In some cases, there have been arrests of women who posted hijab-less pictures online. But the sheer scale of the women’s actions means that the government has had to retreat. Earlier this year, Iran’s national security council ruled not to enforce the hijab bill.
Today, what Ms Raad did has become commonplace. All over Tehran, and many other cities, women move around without hijab, some even wearing shorts or tank tops.
In recent days, a concert held in northern Iran by brothers Sirvan and Xaniar Khosravi shocked many by featuring many women who swayed to their catchy pop music, without a head cover.

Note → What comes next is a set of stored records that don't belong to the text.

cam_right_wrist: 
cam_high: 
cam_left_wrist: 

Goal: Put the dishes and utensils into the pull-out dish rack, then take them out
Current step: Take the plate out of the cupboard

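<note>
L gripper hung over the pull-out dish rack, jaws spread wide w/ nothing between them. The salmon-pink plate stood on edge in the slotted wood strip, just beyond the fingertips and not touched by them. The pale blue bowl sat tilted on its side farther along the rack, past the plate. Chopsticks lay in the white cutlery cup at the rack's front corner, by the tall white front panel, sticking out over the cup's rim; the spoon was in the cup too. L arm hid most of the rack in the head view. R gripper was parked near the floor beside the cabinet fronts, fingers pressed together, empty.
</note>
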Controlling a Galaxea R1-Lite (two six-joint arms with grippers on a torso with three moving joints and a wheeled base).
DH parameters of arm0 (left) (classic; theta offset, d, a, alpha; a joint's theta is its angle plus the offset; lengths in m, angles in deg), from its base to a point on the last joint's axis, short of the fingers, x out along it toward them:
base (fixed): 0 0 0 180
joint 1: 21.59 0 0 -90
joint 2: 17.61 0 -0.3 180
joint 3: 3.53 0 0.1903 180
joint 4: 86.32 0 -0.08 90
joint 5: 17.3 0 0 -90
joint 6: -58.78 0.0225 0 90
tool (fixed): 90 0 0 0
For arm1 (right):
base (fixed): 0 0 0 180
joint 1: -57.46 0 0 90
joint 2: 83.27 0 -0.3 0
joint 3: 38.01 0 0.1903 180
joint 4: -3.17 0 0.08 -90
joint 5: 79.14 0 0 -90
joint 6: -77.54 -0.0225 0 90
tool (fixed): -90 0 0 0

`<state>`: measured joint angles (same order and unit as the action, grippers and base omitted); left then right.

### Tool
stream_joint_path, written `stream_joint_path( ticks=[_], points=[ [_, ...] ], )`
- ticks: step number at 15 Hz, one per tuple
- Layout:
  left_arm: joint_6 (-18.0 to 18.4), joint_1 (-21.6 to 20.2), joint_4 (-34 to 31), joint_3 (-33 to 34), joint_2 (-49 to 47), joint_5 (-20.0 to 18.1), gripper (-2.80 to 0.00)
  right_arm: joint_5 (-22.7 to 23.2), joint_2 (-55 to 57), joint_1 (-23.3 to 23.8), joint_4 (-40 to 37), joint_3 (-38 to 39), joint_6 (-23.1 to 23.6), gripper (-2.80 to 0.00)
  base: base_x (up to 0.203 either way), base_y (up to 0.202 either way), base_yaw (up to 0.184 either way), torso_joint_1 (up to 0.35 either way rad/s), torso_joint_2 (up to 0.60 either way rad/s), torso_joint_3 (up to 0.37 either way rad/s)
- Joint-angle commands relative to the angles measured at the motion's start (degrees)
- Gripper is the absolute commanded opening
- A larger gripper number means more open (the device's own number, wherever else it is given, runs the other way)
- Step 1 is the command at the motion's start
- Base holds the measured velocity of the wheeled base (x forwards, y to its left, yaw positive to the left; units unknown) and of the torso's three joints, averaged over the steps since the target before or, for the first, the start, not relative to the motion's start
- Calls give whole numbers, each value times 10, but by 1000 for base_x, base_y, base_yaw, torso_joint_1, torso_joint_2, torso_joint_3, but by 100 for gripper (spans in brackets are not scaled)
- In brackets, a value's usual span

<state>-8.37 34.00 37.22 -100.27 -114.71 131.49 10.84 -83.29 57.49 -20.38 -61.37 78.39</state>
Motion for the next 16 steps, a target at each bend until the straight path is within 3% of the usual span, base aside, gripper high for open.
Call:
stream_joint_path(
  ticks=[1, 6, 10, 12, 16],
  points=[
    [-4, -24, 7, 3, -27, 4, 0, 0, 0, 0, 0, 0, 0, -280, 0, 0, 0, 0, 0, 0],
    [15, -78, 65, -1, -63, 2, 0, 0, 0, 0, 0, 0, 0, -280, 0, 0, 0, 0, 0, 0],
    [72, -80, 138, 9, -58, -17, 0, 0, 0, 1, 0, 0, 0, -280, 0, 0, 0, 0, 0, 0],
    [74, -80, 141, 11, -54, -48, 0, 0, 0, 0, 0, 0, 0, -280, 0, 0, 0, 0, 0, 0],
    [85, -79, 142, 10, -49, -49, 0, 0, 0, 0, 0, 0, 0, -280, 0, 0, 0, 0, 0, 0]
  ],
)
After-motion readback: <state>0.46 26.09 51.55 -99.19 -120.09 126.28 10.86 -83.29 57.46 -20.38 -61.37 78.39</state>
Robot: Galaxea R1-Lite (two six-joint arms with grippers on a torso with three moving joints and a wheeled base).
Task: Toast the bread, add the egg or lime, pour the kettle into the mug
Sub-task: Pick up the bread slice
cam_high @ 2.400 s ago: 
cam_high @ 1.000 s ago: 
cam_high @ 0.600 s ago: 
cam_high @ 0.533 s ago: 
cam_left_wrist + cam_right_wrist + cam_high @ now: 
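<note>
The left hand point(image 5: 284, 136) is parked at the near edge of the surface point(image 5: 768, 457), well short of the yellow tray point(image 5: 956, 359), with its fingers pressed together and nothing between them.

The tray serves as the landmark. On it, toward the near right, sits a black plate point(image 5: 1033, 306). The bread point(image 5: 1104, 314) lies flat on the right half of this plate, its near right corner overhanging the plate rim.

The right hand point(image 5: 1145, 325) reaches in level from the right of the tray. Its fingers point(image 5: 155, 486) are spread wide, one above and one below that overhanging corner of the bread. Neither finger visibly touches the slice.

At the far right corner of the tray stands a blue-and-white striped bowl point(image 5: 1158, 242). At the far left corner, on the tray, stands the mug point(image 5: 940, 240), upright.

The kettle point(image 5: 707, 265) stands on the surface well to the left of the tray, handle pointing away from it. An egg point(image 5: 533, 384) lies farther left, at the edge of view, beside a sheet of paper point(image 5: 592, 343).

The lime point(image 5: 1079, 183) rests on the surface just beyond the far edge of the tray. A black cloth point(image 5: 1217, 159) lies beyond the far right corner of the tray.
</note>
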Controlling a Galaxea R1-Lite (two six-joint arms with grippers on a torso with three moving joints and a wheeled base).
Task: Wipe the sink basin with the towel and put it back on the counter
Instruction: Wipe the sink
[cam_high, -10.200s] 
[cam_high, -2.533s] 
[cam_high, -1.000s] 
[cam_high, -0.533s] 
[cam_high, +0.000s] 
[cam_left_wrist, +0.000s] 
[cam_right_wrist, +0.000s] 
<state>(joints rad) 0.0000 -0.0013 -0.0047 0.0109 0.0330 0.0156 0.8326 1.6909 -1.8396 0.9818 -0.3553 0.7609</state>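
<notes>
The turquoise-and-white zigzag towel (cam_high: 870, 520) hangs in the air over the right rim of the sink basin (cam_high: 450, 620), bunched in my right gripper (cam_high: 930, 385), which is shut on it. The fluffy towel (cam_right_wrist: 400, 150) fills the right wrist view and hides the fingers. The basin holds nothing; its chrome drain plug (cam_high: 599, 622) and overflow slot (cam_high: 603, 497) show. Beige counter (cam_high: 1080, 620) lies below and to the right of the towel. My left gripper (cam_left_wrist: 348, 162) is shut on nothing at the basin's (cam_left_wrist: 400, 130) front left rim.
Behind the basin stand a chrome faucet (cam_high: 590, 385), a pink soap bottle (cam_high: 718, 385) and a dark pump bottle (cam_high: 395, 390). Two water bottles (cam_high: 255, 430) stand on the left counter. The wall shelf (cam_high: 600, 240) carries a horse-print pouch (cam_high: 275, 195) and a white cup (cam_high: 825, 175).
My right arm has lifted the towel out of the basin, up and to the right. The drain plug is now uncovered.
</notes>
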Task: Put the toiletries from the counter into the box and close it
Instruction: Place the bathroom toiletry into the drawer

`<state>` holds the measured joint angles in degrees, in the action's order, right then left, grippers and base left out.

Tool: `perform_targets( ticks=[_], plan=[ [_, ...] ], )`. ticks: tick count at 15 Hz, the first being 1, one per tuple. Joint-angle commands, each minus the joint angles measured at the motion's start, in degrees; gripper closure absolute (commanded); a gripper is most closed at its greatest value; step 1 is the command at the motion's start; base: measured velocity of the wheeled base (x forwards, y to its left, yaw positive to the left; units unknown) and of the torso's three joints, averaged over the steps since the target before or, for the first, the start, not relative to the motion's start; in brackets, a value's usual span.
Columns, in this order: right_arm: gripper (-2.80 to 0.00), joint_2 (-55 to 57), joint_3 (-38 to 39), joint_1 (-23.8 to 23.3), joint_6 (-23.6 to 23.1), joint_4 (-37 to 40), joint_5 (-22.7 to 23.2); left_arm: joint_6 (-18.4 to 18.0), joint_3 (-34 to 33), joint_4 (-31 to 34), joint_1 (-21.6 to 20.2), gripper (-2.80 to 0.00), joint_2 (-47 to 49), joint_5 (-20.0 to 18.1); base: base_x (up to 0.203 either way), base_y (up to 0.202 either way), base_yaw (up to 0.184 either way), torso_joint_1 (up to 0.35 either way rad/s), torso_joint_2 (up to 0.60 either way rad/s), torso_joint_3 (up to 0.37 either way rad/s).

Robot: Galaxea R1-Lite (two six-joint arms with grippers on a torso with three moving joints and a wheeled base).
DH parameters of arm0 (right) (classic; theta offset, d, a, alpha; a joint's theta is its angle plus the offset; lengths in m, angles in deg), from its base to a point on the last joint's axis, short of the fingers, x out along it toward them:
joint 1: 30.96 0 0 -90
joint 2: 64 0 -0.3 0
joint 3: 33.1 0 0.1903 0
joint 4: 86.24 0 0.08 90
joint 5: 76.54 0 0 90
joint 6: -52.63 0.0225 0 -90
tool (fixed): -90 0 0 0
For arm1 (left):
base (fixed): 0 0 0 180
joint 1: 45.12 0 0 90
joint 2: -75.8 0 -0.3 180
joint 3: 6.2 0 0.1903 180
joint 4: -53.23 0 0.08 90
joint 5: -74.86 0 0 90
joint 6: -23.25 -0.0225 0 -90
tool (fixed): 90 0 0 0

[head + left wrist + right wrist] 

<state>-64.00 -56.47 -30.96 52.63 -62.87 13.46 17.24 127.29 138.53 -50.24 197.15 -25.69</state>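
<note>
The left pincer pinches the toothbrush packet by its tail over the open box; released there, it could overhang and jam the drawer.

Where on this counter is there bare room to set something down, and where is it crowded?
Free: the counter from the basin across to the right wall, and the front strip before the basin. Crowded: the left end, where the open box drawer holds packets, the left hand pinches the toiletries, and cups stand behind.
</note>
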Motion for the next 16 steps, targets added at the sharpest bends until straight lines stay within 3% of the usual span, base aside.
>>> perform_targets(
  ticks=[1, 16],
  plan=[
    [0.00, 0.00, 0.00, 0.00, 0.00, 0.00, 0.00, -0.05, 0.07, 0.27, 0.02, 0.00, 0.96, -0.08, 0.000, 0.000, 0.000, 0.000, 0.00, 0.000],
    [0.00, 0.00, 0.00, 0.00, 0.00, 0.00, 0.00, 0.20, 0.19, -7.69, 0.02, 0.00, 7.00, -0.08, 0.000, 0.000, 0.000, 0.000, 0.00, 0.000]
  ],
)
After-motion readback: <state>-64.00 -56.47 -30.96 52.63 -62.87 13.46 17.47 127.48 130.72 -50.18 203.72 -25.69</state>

Although the government is still shutting down establishments and occasionally enforcing the hijab rule, there is no going back to pre-2022 Iran.
The movement’s pressure also explains why the government allowed a reformist like Masoud Pezeshkian to run and win the presidential elections last year, ending years of banishment for reformists. Mr Pezeshkian had promised to ease the hijab rule.
Meanwhile, the reformists openly commemorated Mahsa Amini and the movement her death inspired. In a statement issued on her death’s anniversary, Azar Mansouri, head of the Iranian Reformist Front, called her “a national symbol for the long-lasting struggle of Iranian women for dignity, freedom and the right to choose”.
“On the third anniversary of her passing, a historical duty is on our shoulders,” Ms Mansouri said. “Not only to keep her memory alive but to reform the hurtful processes and open a national dialogue about rights, freedom and human dignity.”
The 2022 movement did not bring down the government, but it has changed Iran in subtle and more lasting ways. Three years later, its aftershocks continue.